Governor Kathy Hochul has vetoed a bill that would have compelled New York State hospitals and the Department of Health (DOH) to assemble and maintain a public-facing list of policy-based service exclusions.
Currently, prospective patients of any of the 261 hospitals listed as active by the Department of Health in New York State don’t know prior to admission whether the care they seek will be provided there.
The governor said she vetoed the Hospital Transparency Act, a bill sponsored by state senator Michele Hinchey, because no implementation funds had been provided by the legislature, nor accounted for in the state’s financial plan. The governor’s office estimated that nearly a million dollars would be needed to cover the cost of the law’s implementation in the first year, with high annual recurring costs.
The bill had stipulated that each general hospital publish a list of its policy-based exclusions in standardized language on the DOH website.
Hochul noted the bill had required health insurers to supply a written explanation of their policy-based exclusions, “and the fact that some general hospitals may have policy-based exclusions, as well as a link to the DOH website.”
A press release by Hinchey’s office noted that more than 40 community hospitals in New York have closed since 2003, with the result that large healthcare systems now control more than 70 percent of acute hospital beds. In the process of consolidation, categories of care, including some types of emergency care, were sometimes removed from local hospitals
Most troubling may be the policy-based exclusions regarding reproductive care.

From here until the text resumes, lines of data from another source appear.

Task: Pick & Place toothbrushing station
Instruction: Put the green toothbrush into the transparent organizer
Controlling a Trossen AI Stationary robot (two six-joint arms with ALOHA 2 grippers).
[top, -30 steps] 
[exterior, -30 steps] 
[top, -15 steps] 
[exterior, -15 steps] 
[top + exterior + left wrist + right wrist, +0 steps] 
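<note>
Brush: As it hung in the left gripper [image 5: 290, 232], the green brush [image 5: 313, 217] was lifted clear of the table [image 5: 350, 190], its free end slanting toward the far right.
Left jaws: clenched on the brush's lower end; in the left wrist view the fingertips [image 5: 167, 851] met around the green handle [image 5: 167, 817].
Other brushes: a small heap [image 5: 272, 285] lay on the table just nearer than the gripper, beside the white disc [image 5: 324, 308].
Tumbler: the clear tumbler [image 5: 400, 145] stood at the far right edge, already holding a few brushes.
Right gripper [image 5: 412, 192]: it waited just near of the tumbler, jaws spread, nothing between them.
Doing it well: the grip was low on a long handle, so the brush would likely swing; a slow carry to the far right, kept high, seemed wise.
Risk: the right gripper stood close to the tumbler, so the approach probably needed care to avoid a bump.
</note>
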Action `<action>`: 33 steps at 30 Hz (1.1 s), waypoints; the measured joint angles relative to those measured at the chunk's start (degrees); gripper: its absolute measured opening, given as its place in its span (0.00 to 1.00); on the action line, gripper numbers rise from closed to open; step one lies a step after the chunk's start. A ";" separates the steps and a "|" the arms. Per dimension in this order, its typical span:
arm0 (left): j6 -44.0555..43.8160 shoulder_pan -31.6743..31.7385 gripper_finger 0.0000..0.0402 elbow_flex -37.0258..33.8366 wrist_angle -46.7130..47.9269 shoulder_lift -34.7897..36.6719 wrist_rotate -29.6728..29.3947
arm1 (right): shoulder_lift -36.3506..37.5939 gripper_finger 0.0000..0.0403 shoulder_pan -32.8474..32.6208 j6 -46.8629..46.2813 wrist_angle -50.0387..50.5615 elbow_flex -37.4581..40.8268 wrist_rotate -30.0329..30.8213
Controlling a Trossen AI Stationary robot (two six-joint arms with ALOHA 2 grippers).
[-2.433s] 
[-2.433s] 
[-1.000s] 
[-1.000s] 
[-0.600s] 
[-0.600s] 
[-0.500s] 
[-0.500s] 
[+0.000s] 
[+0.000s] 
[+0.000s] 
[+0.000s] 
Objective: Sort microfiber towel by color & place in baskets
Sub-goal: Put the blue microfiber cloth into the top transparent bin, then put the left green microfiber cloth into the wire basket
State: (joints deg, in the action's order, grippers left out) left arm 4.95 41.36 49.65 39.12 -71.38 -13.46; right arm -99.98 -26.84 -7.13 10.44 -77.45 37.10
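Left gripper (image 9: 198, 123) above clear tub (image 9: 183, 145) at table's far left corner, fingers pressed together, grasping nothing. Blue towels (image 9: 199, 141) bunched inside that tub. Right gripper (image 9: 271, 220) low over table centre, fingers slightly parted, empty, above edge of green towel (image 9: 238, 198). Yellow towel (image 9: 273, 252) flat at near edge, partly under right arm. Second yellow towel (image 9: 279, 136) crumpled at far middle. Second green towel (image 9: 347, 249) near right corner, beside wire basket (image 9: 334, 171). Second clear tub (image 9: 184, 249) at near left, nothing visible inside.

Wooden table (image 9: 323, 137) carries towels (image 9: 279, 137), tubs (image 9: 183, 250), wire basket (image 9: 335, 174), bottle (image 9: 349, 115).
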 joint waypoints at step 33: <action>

“New York has stood as a beacon for reproductive rights and comprehensive care,” explained Hinchey, “at a time when healthcare is under attack and vanishing nationwide. The Hospital Transparency Act was a chance to expose these growing healthcare deserts, bringing much-needed transparency to decisions that jeopardize care and showing where access needs to be expanded.”
Since its first introduction in 2021, the bill has passed the State Senate handily in each new session. The Assembly version was until recently bogged down in its health committee.
Finding a million dollars in the $229-billion 2024 New York State budget should be like looking for quarters in a couch. A City of Kingston grants management report from 2024 showed millions of dollars in line items secured by Hinchey, including six million for bulkhead Improvements on the Rondout Creek, two million for an Uptown Kingston levee project — as well as grants like the $550,000 for a new fire rescue Munson boat. Governor Hochul found $3.92 million to help renovate Ulster County’s pool, $3.34 million for upgrades to Kingston Point Beach, and a few days ago funded a skating rink in Hasbrouck Park with $167,460.
At .000004 percent of the state budget, a million dollars to bring the procedures offered by every hospital in the state into the light and to pinpoint every healthcare desert in the state should constitute a bargain.
With budget season here again, Hinchey intends to redouble her efforts.
“I’m grateful to assemblymember Nily Rozic, NYLCU, and Planned Parenthood for fighting with us as we push forward into the 2025 session to get this bill done. We will be working with the governor during the budget process to implement the Hospital Transparency Act and take this next step to protect healthcare access for all New Yorkers.”